[WHAT THE EXERCISE ASKS] Without the pictures, output the records below exactly as they are.
** Opening DATASET EXCERPTS block **
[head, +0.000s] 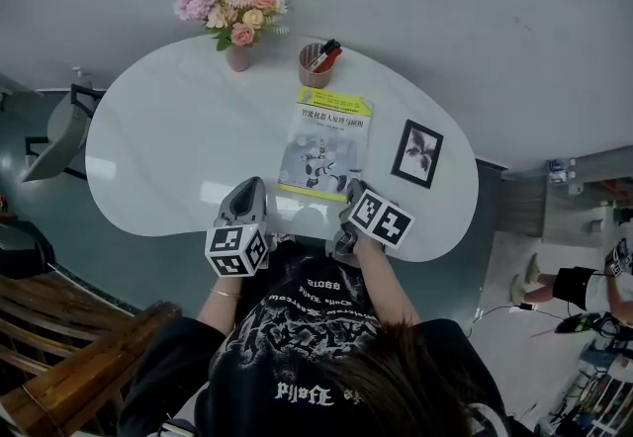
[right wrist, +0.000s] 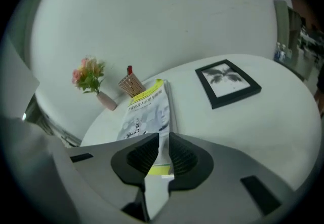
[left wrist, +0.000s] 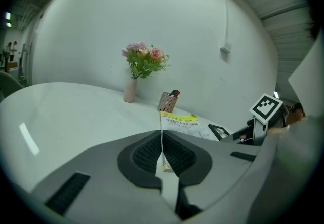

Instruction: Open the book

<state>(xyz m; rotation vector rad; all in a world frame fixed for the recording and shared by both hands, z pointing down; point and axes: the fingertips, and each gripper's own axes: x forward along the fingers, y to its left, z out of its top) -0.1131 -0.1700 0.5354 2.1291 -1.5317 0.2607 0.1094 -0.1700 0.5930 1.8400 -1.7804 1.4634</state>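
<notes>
A closed book with a yellow-banded, pale cover lies flat near the front of the white table; it also shows in the left gripper view and the right gripper view. My right gripper sits at the book's near right corner. Its jaws stand a narrow gap apart, and the cover's corner shows through that gap. My left gripper rests just left of the book's near left corner, its fingertips together with nothing between them.
A vase of pink flowers and a pen cup stand at the table's far side. A black picture frame lies right of the book. A chair stands left of the table, a wooden bench at lower left.
</notes>
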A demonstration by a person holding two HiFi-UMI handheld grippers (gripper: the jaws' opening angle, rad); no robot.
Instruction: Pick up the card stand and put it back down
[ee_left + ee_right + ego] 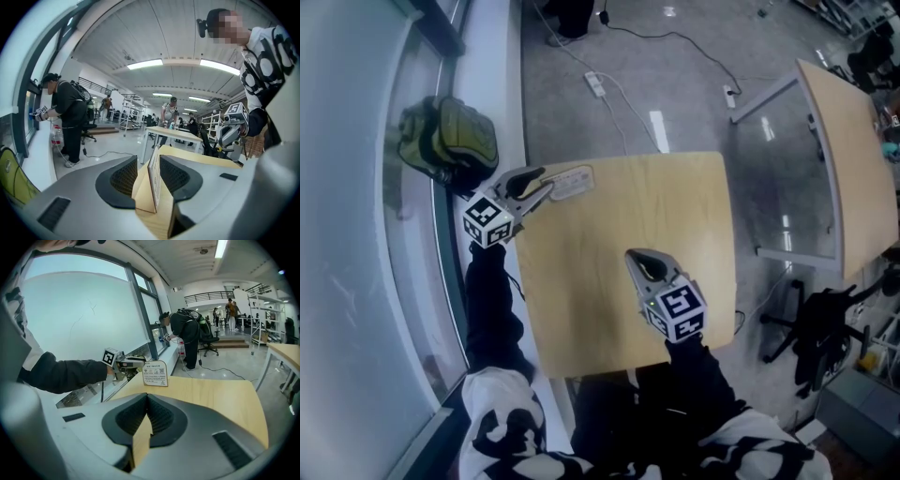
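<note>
The card stand [572,181] stands upright on the pale wooden table [675,216], at the table's 11 o'clock corner in the head view, with its printed face turned towards the right gripper's camera. Its thin edge sits between the jaws of the left gripper [546,187], which reaches in from the stand's 9 o'clock side. Those jaws are narrowly apart: a strip of tabletop shows between one pad and the card, and the other pad lies just beside it, so nothing is clamped. The right gripper [636,256] hovers over the table's middle, at 5 o'clock from the stand and well apart from it, its jaws closed together on nothing. A green backpack [448,141] rests on the window ledge at the stand's 10 o'clock. A white power strip [595,83] lies on the floor at 12 o'clock, and a second wooden table [848,159] stands at 3 o'clock
</note>
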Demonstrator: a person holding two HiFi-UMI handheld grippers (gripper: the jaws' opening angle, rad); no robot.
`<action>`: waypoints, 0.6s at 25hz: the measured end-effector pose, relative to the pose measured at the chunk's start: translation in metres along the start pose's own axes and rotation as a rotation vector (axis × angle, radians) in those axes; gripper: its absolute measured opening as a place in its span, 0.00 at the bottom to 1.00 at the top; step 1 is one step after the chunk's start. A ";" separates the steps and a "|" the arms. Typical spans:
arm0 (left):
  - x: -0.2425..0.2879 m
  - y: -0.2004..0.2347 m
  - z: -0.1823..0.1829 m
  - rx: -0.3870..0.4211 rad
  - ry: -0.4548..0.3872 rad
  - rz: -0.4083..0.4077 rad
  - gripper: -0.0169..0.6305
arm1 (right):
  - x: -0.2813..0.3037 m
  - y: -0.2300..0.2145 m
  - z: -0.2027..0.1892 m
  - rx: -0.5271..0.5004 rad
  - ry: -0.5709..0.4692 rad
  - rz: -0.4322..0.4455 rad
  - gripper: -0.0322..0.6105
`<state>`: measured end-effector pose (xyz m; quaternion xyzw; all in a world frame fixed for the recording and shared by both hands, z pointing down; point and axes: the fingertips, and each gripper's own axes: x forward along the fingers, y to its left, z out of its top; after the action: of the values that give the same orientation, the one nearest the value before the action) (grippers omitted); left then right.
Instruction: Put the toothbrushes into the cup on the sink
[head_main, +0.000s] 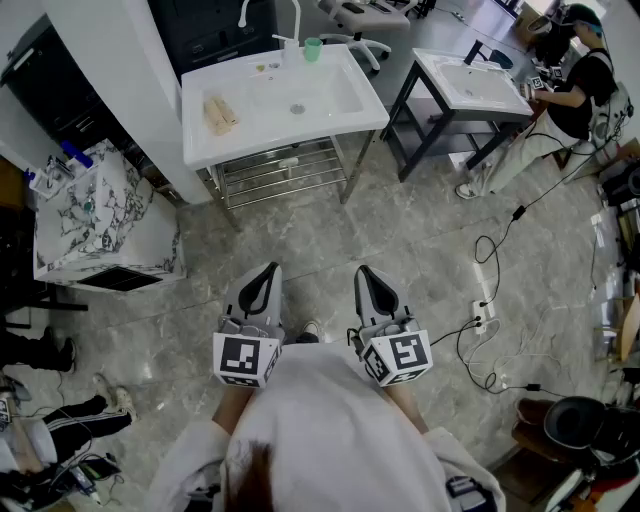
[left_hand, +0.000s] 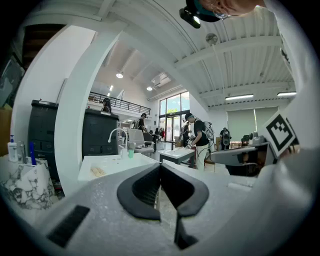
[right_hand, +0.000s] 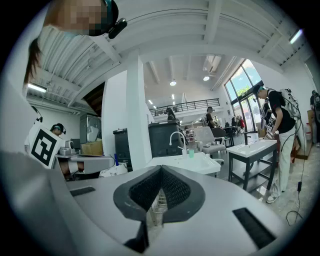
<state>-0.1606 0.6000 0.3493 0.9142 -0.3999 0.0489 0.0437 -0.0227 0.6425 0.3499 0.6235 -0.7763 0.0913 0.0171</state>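
Left claw (head_main: 268, 272) shut and empty; right claw (head_main: 366, 272) likewise. Pale tan sticks, probably the toothbrushes (head_main: 220, 112), lie well off at eleven o'clock on the white sink (head_main: 300, 125), pointing roughly away, nearer the left claw; small green cup (head_main: 313, 48) at twelve.

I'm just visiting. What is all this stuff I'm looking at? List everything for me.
sink: one, white, top centre
faucet: one, white, sink's back
cup: one, green, sink's back edge
toothbrushes: count unclear, tan, sink's left side
second sink: one, white, top right
person: one, dark top, at second sink
cabinet: one, marbled white, left
cables: several, black, floor right
left gripper: one, grey, bottom centre, fingers together
right gripper: one, grey, beside it, fingers together
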 end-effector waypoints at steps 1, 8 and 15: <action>0.000 0.000 0.000 0.000 0.001 -0.002 0.05 | 0.000 0.000 0.000 -0.001 0.000 0.000 0.07; 0.003 -0.007 0.002 0.003 0.002 -0.001 0.05 | -0.003 -0.008 0.001 -0.004 -0.002 0.005 0.07; 0.004 -0.005 0.004 0.007 0.000 -0.023 0.05 | -0.003 -0.009 0.002 -0.001 -0.017 0.034 0.07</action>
<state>-0.1540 0.6001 0.3458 0.9188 -0.3893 0.0498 0.0408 -0.0129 0.6431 0.3482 0.6110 -0.7869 0.0860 0.0093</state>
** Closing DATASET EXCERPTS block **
[EXERCISE OUTPUT]
[head, +0.000s] 
[right wrist, +0.000s] 
[left wrist, +0.000s] 

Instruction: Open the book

<state>(xyz m; rotation vector rad; all in a world frame fixed for the recording and shared by both hands, z pointing down; point and axes: the fingertips, and each gripper's own axes: x forward along the fingers, y to its left, z out of its top) -0.1131 -0.1700 0.5354 2.1291 -1.5317 0.2607 0.1094 -0.1700 0.5930 1.8400 -1.7804 1.4634</state>
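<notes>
A closed book with a yellow-banded, pale cover lies flat near the front of the white table; it also shows in the left gripper view and the right gripper view. My right gripper sits at the book's near right corner. Its jaws stand a narrow gap apart, and the cover's corner shows through that gap. My left gripper rests just left of the book's near left corner, its fingertips together with nothing between them.
A vase of pink flowers and a pen cup stand at the table's far side. A black picture frame lies right of the book. A chair stands left of the table, a wooden bench at lower left.
</notes>
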A demonstration by a person holding two HiFi-UMI handheld grippers (gripper: the jaws' opening angle, rad); no robot.
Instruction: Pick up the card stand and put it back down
[ee_left + ee_right + ego] 
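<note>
The card stand [572,181] stands upright on the pale wooden table [675,216], at the table's 11 o'clock corner in the head view, with its printed face turned towards the right gripper's camera. Its thin edge sits between the jaws of the left gripper [546,187], which reaches in from the stand's 9 o'clock side. Those jaws are narrowly apart: a strip of tabletop shows between one pad and the card, and the other pad lies just beside it, so nothing is clamped. The right gripper [636,256] hovers over the table's middle, at 5 o'clock from the stand and well apart from it, its jaws closed together on nothing. A green backpack [448,141] rests on the window ledge at the stand's 10 o'clock. A white power strip [595,83] lies on the floor at 12 o'clock, and a second wooden table [848,159] stands at 3 o'clock
</note>
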Demonstrator: a person holding two HiFi-UMI handheld grippers (gripper: the jaws' opening angle, rad); no robot.
`<action>`: waypoints, 0.6s at 25hz: the measured end-effector pose, relative to the pose measured at the chunk's start: translation in metres along the start pose's own axes and rotation as a rotation vector (axis × angle, radians) in those axes; gripper: its absolute measured opening as a place in its span, 0.00 at the bottom to 1.00 at the top; step 1 is one step after the chunk's start. A ";" separates the steps and a "|" the arms. Typical spans:
arm0 (left):
  - x: -0.2425..0.2879 m
  - y: -0.2004..0.2347 m
  - z: -0.1823..0.1829 m
  - rx: -0.3870..0.4211 rad
  - ry: -0.4548..0.3872 rad
  - rz: -0.4083..0.4077 rad
  - gripper: -0.0169..0.6305
arm1 (right):
  - x: -0.2813..0.3037 m
  - y: -0.2300..0.2145 m
  - z: -0.2027..0.1892 m
  - rx: -0.5271..0.5004 rad
  - ry: -0.5709..0.4692 rad
  - rz: -0.4322..0.4455 rad
  - gripper: -0.0322..0.6105
`<state>`: measured end-effector pose (xyz m; quaternion xyzw; all in a world frame fixed for the recording and shared by both hands, z pointing down; point and axes: the fingertips, and each gripper's own axes: x forward along the fingers, y to its left, z out of its top; after the action: of the values that give the same orientation, the one nearest the value before the action) (grippers omitted); left then right.
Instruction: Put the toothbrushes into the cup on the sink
[head_main, +0.000s] 
[left_hand, +0.000s] 
[right_hand, +0.000s] 
<state>-0.1606 0.6000 0.3493 0.9142 -0.3999 0.0489 0.0437 -0.0227 0.6425 0.3499 0.6235 -0.7763 0.0913 0.0171</state>
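Left claw (head_main: 268, 272) shut and empty; right claw (head_main: 366, 272) likewise. Pale tan sticks, probably the toothbrushes (head_main: 220, 112), lie well off at eleven o'clock on the white sink (head_main: 300, 125), pointing roughly away, nearer the left claw; small green cup (head_main: 313, 48) at twelve.

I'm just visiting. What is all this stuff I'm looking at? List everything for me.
sink: one, white, top centre
faucet: one, white, sink's back
cup: one, green, sink's back edge
toothbrushes: count unclear, tan, sink's left side
second sink: one, white, top right
person: one, dark top, at second sink
cabinet: one, marbled white, left
cables: several, black, floor right
left gripper: one, grey, bottom centre, fingers together
right gripper: one, grey, beside it, fingers together
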 end-effector waypoints at steps 1, 8 and 15: <action>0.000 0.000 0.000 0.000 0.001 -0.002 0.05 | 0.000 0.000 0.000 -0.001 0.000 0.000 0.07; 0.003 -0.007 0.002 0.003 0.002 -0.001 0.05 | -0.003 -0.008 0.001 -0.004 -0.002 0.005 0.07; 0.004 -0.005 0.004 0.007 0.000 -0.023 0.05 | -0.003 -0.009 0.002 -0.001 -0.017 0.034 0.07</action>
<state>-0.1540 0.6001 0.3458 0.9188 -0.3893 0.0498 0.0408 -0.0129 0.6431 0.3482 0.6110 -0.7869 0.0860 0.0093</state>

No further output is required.